Top EU Court’s Ruling Subjects Companies Doing Business Across Europe To “New Sanctions” in Potentially Unfamiliar Jurisdictions


The Court of Justice of the European Union (CJEU) has been very busy in recent weeks re-shaping EU privacy laws. In addition to the much-anticipated decision in “Schrems” (Case C-362/14), which essentially rules the US-EU Safe Harbor invalid, the CJEU has also considered the key issue of “establishment” in another landmark case, namely “Weltimmo” (Case C-230/14).

In particular, it has ruled that businesses with only very minimal operations in an EU Member State can nevertheless be subject to the data protection laws of that Member State, where they process personal data in the context of activities directed towards that Member State. This effectively widens the scope of “establishment” and creates additional headaches for those with European operations.

The action point for companies with a European footprint is therefore to review their European processing activities, re-think where they might be established and look to comply with local laws in those jurisdictions. Status quo is not an option for those who wish to avoid enforcement action in “foreign” jurisdictions they previously thought they could ignore.


The Weltimmo case was referred to the CJEU by the Kúria, Hungary’s Supreme Court, and the facts of the case can be summarized as follows.

Weltimmo operated a property advertising service in Hungary, but was headquartered in Slovakia. It allowed people to advertise a property free of charge for one month, but then would subsequently charge a fee. When Weltimmo failed to delete adverts and personal data at its customers’ request upon the expiry of the free offer period, and passed such data on to debt collection agencies seeking payment for an on-going subscription, it was fined by the Hungarian Data Protection Authority (DPA).  The DPA considered it had jurisdiction to impose a fine on the Slovakian company for breaches of Hungarian data protection laws because Weltimmo was “established” in Hungary.

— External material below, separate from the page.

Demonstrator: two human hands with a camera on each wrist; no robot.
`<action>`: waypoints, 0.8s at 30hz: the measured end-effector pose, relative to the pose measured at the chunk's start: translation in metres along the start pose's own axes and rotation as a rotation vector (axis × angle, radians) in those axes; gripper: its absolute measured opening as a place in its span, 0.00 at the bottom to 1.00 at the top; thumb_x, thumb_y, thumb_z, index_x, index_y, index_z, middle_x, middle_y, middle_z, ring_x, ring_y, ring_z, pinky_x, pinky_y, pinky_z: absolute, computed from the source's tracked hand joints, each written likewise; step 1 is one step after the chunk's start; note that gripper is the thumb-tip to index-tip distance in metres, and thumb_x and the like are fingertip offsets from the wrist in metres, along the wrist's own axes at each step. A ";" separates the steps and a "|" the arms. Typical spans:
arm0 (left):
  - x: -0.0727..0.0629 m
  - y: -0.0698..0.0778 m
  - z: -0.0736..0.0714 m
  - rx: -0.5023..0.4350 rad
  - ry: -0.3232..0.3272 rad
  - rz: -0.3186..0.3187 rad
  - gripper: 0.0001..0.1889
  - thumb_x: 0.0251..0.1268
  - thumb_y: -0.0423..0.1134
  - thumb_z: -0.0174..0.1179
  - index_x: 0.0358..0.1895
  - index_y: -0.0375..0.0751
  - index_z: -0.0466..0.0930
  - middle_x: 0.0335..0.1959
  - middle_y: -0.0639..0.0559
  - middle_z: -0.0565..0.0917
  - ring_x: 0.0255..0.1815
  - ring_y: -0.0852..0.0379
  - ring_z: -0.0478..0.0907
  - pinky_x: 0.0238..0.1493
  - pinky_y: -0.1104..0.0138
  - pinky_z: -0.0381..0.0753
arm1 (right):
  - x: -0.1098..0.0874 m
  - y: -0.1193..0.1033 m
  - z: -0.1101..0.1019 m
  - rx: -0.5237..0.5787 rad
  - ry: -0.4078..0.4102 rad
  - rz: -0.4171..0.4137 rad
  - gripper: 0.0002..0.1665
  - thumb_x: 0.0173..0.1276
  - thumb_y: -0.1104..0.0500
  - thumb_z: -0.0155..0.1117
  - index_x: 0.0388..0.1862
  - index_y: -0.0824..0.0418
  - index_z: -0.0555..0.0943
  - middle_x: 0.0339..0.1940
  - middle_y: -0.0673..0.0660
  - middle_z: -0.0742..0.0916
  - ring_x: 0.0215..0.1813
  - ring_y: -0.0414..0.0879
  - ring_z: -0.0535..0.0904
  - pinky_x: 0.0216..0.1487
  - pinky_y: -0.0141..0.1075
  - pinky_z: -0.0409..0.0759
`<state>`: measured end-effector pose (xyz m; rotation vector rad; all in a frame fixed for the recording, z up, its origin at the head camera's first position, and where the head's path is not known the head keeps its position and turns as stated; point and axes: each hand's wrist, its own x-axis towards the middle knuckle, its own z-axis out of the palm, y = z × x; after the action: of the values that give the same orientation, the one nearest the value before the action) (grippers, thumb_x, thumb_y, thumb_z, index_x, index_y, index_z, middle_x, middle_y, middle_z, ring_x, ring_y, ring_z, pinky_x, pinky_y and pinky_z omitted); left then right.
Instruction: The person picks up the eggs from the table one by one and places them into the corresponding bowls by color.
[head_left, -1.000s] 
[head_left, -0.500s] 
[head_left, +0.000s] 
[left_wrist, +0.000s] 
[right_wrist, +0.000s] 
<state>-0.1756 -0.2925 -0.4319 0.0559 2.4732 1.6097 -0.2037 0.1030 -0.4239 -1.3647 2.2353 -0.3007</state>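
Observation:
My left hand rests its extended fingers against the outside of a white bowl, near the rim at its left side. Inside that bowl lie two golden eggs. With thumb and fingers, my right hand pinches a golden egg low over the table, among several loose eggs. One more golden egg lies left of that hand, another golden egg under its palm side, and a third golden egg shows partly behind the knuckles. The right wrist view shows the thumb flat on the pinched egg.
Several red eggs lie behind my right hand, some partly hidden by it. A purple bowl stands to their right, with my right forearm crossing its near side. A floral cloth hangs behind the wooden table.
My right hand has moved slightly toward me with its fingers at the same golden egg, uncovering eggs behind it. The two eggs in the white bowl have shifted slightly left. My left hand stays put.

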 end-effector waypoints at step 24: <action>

Weltimmo had one representative on the ground in Hungary, a Hungarian bank account and a post office box in the country, and so it appealed the DPA’s decision to the Hungarian court on the basis this was not sufficient to amount to an establishment, nor confer jurisdiction on the Hungarian DPA. Although the DPA’s decision was annulled for lack of clarity over some of the facts, the first instance court did not accept Weltimmo’s defence.

The dispute was then escalated up to the Kúria, at which point Weltimmo continued to argue that the Hungarian DPA had no jurisdiction to apply Hungarian law to it, as (i) it was registered in Slovakia, and (ii) the DPA had failed in its view to follow the procedure set out in the Data Protection Directive (95/46/EC) dealing with “supervisory authorities”, namely that the Hungarian DPA should have shared its findings with the Slovakian DPA and requested the Slovakian DPA to exercise its authority.

The Kúria was unclear as to the correct interpretation and decided to make a reference to the CJEU.

The CJEU’s Ruling

The CJEU’s judgment concerned the interpretation of the words “in the context of the activities of an establishment” as they are used in the Directive and, significantly, ruled that this extends to “any real and effective activity – even a minimal one – exercised through stable arrangements”.

Given the nature of Weltimmo’s operations, the CJEU considered that Weltimmo did have an establishment in Hungary and was, therefore, subject to Hungary’s data protection regime.


This ruling has changed the landscape of data protection for companies operating in more than one EU Member State, eroding the idea of a “one-stop-shop” in terms of one supervising DPA and making many companies subject to multiple DPAs in Europe.

Previously, companies could arguably “forum shop” from a data protection perspective, choosing to headquarter in a Member State perceived to be more business friendly, such as the UK or Ireland for example, whilst seeking to avoid the long arms of some of the traditionally more conservative (and often aggressive) DPAs.

However, following this ruling, if a company operates a website in the native language of a particular Member State, or has representatives in that Member State (amongst other things), then this could well be enough to constitute an “establishment” such that the company would be accountable under that Member State’s laws and be subject to enforcement action in that Member State, regardless of where it is headquartered.

Whilst this ruling means Weltimmo is likely to be liable for a fairly hefty fine levied by the Hungarian DPA, the ramifications of this judgment are much further reaching and are likely to significantly increase compliance costs for companies with pan-European operations.